La voix transmet beaucoup plus que les mots : les intonations, les émotions et même les hésitations tissent une relation unique avec chaque personne qui écoute en direct comme en podcast. Ce mélange de simplicité et d’incarnation permet à la radio de rester le média qui inspire le plus confiance au public : l’audio, c’est le vrai !

Introduire des voix artificielles – même un peu, même en l’annonçant, comme « ici » a envisagé de le faire dans un podcast – détruirait cette confiance, pour l’ensemble de nos productions. De
la même façon, encourager les animateurs d' »ici » à utiliser une intelligence artificielle générative pour écrire des pages web est un précédent dangereux. Nous avons tout à y perdre, pour si peu à gagner.

Jusqu’ici, Radio France s’est dotée d’une charte qui promet la transparence mais veut aussi « explorer les potentialités de l’intelligence artificielle en matière de création et de production
de contenus audio, vidéo et numériques »… c’est-à-dire potentiellement tout.

Les contenus générés par des outils d’intelligence artificielle sont déjà partout (au moins 1 000 sites rien qu’en français, ce qui en fait une forme de pollution) ! Dans cet océan de médiocrité
(rappelons que les modèles sont conçus pour générer ce qui est le plus probable, le plus moyen), Radio France a au contraire besoin de se distinguer. Nous le faisons déjà avec succès en produisant nos programmes en interne. Radio France doit désormais s’engager à ce que les voix dans nos émissions et nos podcasts soient uniquement des voix humaines et non générées par des intelligences artificielles, à ce que nos pages web soient écrites, nos photos prises par de vraies personnes.
Cela va devenir une condition de confiance, donc de survie pour tout média sérieux : prenons les devants !

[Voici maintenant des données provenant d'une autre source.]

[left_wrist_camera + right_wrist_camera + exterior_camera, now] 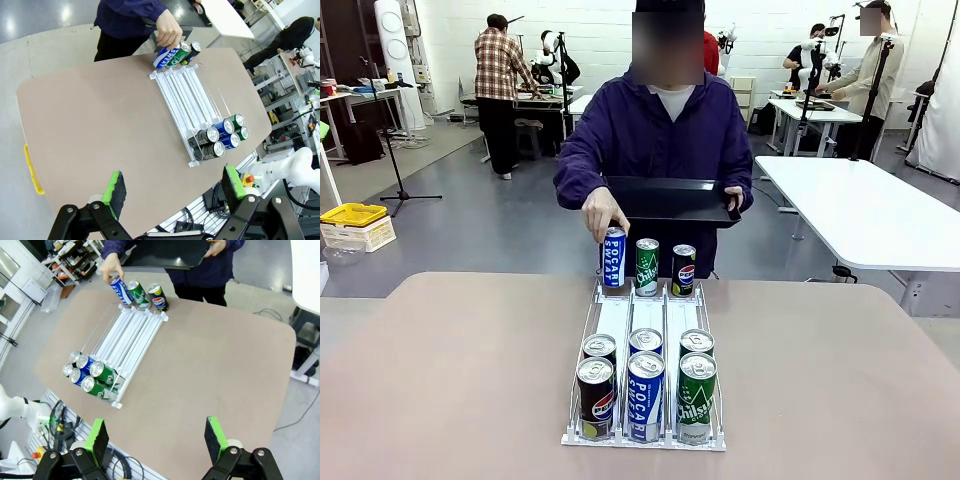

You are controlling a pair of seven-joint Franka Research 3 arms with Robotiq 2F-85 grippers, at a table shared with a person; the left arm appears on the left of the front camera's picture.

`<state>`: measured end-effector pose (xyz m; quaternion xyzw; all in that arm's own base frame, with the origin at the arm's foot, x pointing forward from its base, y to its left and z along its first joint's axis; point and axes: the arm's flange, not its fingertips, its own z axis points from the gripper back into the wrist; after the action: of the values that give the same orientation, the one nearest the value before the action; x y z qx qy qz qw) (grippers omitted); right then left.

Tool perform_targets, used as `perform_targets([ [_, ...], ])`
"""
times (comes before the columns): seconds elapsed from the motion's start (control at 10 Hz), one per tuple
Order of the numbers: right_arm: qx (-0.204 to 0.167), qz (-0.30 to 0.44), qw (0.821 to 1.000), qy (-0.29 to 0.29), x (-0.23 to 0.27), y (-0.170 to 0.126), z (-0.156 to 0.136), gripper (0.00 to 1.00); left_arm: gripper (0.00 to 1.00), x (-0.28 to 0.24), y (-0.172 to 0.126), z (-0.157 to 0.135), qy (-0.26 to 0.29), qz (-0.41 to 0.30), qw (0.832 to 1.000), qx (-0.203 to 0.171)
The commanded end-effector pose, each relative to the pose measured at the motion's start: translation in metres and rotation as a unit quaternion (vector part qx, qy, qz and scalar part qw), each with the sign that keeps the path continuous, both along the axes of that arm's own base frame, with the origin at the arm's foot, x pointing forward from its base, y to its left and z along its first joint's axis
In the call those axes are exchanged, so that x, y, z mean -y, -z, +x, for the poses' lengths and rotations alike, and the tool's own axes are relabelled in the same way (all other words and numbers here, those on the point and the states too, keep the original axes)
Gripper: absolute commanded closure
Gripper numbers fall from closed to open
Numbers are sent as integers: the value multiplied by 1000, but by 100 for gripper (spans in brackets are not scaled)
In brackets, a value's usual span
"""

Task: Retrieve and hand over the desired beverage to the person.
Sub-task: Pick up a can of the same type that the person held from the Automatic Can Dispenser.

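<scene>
**Both grippers wide open above the table, person's hand on the blue can**

Your left gripper [174, 189] is spread wide. Its green pads [114, 192] sit far apart with nothing between them, and it hangs high over the near edge of the table [90, 125]. Your right gripper [156, 440] is the same: jaws wide, empty, well above the table's near side. Neither one touches a can.

Across the table you see the person [655, 130] in a dark zip jacket. One hand [603, 212] rests on the top of the blue can [613, 258]. That can stands upright at the far end of the rack [615, 322], in the lane at picture left in the front view. Just beside it a green can [647, 267] stands in the middle lane, and a dark can [683, 270] in the third lane. The person's other hand [733, 196] holds a black tray [670, 197] at waist height, just behind those three cans.

At the rack's near end, on the robot's side, six cans stand packed in two rows. In the front row, from picture left, you see a second dark can [596, 398], a second blue can [645, 395] and a second green can [696, 397]. Right behind them stand three further cans [645, 341], touching the front row; from the front only their tops are visible. White lanes run between the near group and the far three.
</scene>
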<state>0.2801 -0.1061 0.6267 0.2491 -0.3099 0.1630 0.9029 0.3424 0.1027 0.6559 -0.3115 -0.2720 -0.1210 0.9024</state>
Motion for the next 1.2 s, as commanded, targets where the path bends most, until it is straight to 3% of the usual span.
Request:
perform_targets([
  [0.0, 3, 10, 1000, -10, -1, 0, 3, 0, 0, -2, -1, 1, 9, -3, 1000, 5],
  [1.0, 3, 10, 1000, -10, -1, 0, 3, 0, 0, 0, 0, 0, 0, 0, 1000, 0],
  [1.1, 3, 10, 1000, -10, -1, 0, 3, 0, 0, 34, -16, -1, 70, 46, 996, -2],
])
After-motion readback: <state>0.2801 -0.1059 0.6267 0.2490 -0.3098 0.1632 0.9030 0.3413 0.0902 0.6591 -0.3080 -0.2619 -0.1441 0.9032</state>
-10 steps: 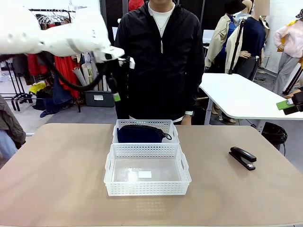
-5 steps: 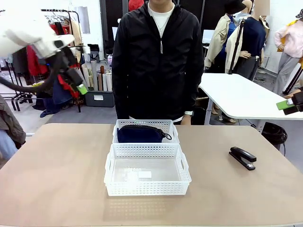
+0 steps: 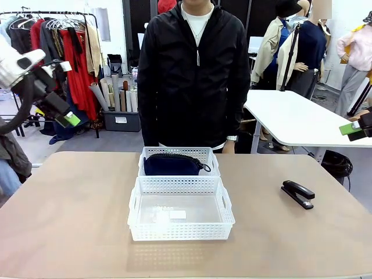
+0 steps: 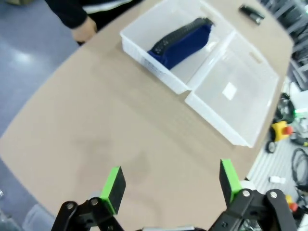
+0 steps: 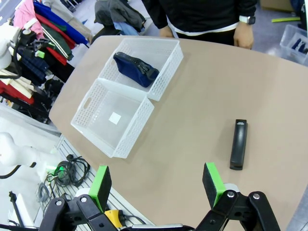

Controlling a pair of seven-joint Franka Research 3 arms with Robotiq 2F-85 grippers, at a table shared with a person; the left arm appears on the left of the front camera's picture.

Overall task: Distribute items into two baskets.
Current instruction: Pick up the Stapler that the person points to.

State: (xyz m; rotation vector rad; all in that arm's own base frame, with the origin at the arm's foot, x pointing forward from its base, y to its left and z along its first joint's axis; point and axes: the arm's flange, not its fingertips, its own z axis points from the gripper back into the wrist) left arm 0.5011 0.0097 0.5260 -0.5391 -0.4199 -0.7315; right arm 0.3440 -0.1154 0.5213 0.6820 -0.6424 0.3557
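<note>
Two white lattice baskets stand end to end mid-table. The far basket (image 3: 209,154) (image 4: 139,45) (image 5: 169,60) holds the navy pouch (image 3: 173,165) (image 4: 183,41) (image 5: 136,66). The near basket (image 3: 180,232) (image 4: 250,120) (image 5: 91,103) holds only a small white label. The black stapler (image 3: 298,193) (image 4: 251,12) (image 5: 238,144) lies on the table to the right of them. My left gripper (image 3: 65,113) (image 4: 171,185) hangs open high at the left, off the table's left side, with nothing in it. My right gripper (image 3: 352,130) (image 5: 156,185) stands open and empty high at the right edge.
A person in a black jacket (image 3: 197,75) stands at the far edge, hands (image 5: 243,33) low by the table's rim. The tan tabletop (image 3: 75,215) is bare to the left of the baskets and between them and the stapler. A clothes rack (image 3: 70,52) stands behind on the left.
My left arm has swung left and away from above the far basket to the picture's left edge, gripper still open. The right gripper, baskets, pouch and stapler have not moved.
</note>
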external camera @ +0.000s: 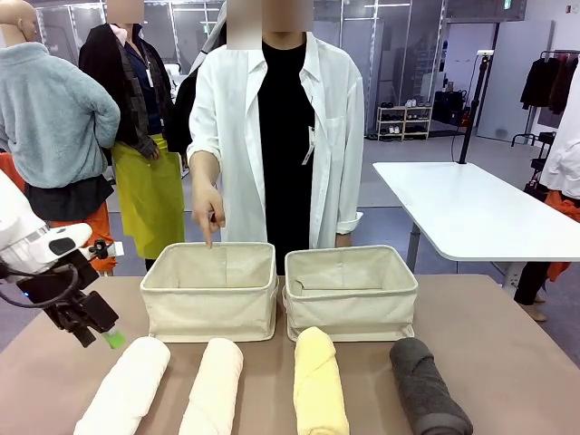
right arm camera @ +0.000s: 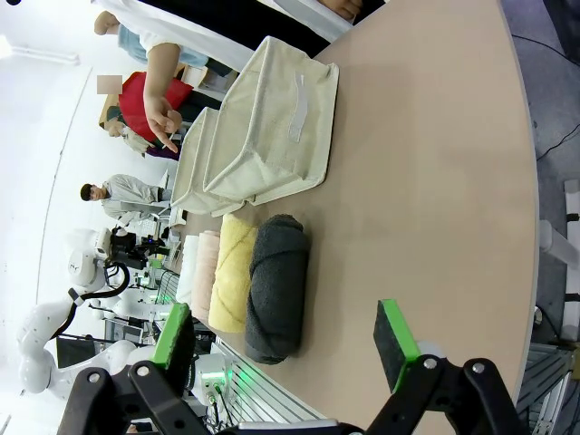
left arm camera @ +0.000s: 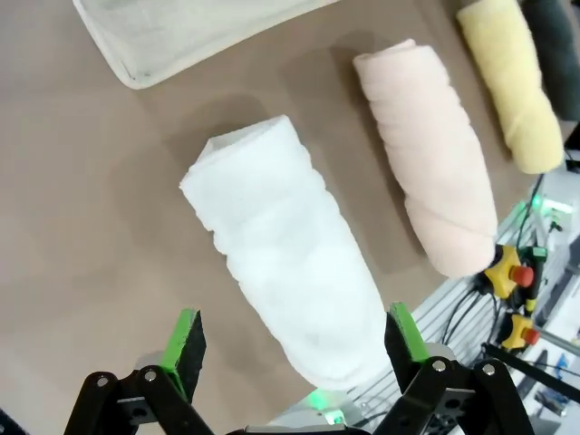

Des humains, pas des machines

Le SNJ Radio France appelle la direction à faire ce choix du tout-humain et à le revendiquer comme une garantie pour le public. Ce choix – non pas rétrograde, mais responsable – est d’ailleurs le seul possible pour un média de service public. Comment pourrait-on justifier d’utiliser de l’argent public pour faire parler ou écrire des ordinateurs, alors que n’importe qui peut le faire ?

Cela n’empêche pas l’utilisation de l’IA et de tous les outils informatiques en amont pour scripter du son, améliorer les processus de production, de recherche et de traitement de l’info.
Mais pour ce qu’ils sont : des outils. Et il faut que les personnels soient valablement formés, avec un plan ambitieux, ce qui n’est pas le cas aujourd’hui.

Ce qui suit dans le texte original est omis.